NOTE: BitBirch-Lean is currently beta software, expect minor breaking changes until we hit version 1.0

The documentation of the developer version is a work in progress. Please let us know if you find any issues.

⚠️ Important: The default threshold is 0.3 and the default fingerprint kind to ecfp4. We recommend setting threshold to 0.5-0.65 for rdkit fingerprints and 0.3-0.4 for ecfp4 or ecfp6 fingerprints (although you may need further tuning for your specific library / fingerprint set). For more information on tuning these parameters see the best practices and parameter tuning guides.

Installation

BitBIRCH-Lean requires Python 3.11 or higher, and can be installed in Windows, Linux or macOS via pip, which automatically includes C++ extensions:

pip install bblean
# Alternatively you can use 'uv pip install'
bb --help

We recommend installing bblean in a conda environment or a venv.

Memory usage and C++ extensions are most optimized for Linux / macOS. We support windows on a best-effort basis, some releases may not have Windows support.

From source

To build from source instead (editable mode):

git clone git@github.com:mqcomplab/bblean,
cd bblean

conda env create --file ./environment.yaml
conda activate bblean

BITBIRCH_BUILD_CPP=1 pip install -e .

# If you want to build without the C++ extensions run this instead:
pip install -e .

bb --help

If the extensions install successfully, they will be automatically used each time BitBirch-Lean or its classes are used. No need to do anything else.

If you run into any issues when installing the extensions, please open a GitHub issue and tag it with C++.

CLI Quickstart

BitBIRCH-Lean provides a convenient CLI interface, bb. The CLI can be used to convert SMILES files into compact fingerprint arrays, and cluster them in parallel or serial mode with a single command, making it straightforward to triage collections with millions of molecules. The CLI prints a run banner with the parameters used, memory usage (when available), and elapsed timings so you can track each job at a glance.

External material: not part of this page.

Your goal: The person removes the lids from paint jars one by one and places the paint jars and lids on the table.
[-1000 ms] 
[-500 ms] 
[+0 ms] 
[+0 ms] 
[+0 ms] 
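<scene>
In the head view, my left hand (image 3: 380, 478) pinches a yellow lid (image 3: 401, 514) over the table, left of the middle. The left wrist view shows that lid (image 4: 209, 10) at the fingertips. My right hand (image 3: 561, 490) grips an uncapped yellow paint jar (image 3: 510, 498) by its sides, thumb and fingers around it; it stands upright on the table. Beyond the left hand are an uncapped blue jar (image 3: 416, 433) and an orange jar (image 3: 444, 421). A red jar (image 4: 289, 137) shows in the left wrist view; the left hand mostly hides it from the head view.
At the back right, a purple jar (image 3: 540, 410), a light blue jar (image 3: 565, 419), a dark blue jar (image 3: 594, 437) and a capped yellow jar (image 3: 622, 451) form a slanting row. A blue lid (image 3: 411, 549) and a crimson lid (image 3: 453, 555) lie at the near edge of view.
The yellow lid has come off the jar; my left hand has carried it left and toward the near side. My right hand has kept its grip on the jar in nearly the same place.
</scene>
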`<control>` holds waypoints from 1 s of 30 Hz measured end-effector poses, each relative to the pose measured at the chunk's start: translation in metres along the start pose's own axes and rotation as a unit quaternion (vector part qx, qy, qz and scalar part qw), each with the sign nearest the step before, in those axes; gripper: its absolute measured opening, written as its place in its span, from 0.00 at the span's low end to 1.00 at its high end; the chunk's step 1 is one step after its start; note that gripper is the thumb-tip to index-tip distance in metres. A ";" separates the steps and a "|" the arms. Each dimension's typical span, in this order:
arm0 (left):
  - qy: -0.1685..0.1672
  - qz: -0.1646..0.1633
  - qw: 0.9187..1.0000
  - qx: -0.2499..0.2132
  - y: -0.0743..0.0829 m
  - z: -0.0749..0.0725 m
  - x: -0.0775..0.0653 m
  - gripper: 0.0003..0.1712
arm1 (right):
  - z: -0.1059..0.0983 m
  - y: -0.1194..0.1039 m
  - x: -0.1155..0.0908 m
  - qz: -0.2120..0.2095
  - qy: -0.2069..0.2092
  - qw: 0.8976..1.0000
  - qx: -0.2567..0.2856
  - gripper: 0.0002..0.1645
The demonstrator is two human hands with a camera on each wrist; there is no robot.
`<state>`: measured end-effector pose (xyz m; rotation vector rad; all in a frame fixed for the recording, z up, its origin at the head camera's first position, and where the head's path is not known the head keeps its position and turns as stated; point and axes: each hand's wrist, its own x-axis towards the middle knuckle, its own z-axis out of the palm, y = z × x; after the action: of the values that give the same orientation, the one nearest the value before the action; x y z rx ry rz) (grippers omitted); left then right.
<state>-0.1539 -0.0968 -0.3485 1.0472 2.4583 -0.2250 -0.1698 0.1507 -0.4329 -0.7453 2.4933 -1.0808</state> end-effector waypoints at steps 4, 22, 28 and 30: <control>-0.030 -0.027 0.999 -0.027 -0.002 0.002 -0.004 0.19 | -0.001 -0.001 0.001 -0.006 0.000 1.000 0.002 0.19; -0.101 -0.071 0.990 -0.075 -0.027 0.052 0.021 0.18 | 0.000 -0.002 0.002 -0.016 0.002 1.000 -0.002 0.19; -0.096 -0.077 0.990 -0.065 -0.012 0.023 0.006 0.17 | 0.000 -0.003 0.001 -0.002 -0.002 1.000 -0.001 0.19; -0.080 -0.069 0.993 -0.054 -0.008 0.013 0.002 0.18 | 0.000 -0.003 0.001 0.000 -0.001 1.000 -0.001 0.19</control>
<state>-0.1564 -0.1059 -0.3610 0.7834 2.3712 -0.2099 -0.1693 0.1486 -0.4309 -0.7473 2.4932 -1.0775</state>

The most important commands you need are:

  • bb fps-from-smiles: Generate fingerprints from a *.smi file.
  • bb run or bb multiround: Cluster the fingerprints
  • bb plot-summary or bb plot-tsne: Analyze the clusters

An example usual workflow is as follows:

  1. Generate fingerprints from SMILES: The repository ships with a ChEMBL sample that you can use right away for testing:

    bb fps-from-smiles examples/chembl-33-natural-products-sample.smi
    

    This writes a packed fingerprint array to the current working directory (use --out-dir <dir> for a different location). The naming convention is packed-fps-uint8-508e53ef.npy, where 508e53ef is a unique identifier (use --name <name> if you prefer a different name). The packed uint8 format is required for maximum memory-efficient, so keep the default --pack and --dtype values unless you have a very good reason to change them. You can optionally split over multiple files for parallel parallel processing with --num-parts <num>.

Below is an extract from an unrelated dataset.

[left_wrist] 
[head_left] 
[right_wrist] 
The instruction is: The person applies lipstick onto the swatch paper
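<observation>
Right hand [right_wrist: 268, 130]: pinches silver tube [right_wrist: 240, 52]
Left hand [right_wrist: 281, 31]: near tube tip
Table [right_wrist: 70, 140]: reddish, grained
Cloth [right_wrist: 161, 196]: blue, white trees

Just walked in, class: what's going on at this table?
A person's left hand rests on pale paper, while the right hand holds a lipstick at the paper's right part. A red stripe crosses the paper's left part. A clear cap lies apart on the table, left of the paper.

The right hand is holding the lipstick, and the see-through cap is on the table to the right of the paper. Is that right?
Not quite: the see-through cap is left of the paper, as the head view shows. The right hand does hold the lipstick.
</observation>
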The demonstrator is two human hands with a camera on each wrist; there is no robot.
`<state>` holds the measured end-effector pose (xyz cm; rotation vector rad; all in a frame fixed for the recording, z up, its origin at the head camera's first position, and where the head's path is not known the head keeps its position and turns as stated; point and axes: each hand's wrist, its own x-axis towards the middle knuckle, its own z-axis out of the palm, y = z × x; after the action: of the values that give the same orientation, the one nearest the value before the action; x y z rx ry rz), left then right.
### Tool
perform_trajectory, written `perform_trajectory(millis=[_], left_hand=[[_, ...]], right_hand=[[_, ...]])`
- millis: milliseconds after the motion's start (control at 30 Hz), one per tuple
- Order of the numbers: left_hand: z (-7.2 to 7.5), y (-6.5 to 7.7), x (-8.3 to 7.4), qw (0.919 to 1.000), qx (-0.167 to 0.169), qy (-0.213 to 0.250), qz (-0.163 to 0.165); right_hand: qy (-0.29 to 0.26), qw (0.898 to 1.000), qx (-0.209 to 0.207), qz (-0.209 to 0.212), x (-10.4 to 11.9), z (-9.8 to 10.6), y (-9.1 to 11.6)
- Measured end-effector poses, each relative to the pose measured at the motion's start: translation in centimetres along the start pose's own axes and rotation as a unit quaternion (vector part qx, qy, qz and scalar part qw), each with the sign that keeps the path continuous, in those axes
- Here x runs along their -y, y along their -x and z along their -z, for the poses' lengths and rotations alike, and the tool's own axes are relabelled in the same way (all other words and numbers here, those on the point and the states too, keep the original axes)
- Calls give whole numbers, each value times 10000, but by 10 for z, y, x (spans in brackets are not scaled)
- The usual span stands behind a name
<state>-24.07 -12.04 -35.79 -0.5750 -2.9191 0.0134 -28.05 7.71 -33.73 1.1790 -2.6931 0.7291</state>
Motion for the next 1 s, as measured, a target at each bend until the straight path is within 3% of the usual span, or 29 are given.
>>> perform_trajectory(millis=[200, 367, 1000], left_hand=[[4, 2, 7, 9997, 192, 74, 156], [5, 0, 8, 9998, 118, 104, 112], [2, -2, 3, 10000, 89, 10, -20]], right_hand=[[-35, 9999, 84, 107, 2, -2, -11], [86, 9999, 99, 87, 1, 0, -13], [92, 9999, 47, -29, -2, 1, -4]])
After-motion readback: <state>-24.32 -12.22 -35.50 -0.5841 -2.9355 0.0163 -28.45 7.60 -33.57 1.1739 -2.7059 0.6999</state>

  2. Cluster the fingerprints: To cluster in serial mode, point bb run at the generated array (or a directory with multiple *.npy files):

    bb run ./packed-fps-uint8-508e53ef.npy
    

    The outputs are stored in directory such as bb_run_outputs/504e40ef/, where 504e40ef is a unique identifier (use --out-dir <dir> for a different location). Additional flags can be set to control the BitBIRCH --branching, --threshold, and merge criterion. Optionally, cluster refinement can be performed with --refine-num 1. bb run --help for details.

    To cluster in parallel mode, use bb multiround ./file-or-dir instead. If pointed to a directory with multiple *.npy files, files will be clustered in parallel and sub-trees will be merged iteratively in intermediate rounds. For more information: bb multiround --help. Outputs are written by default to bb_multiround_outputs/<unique-id>/.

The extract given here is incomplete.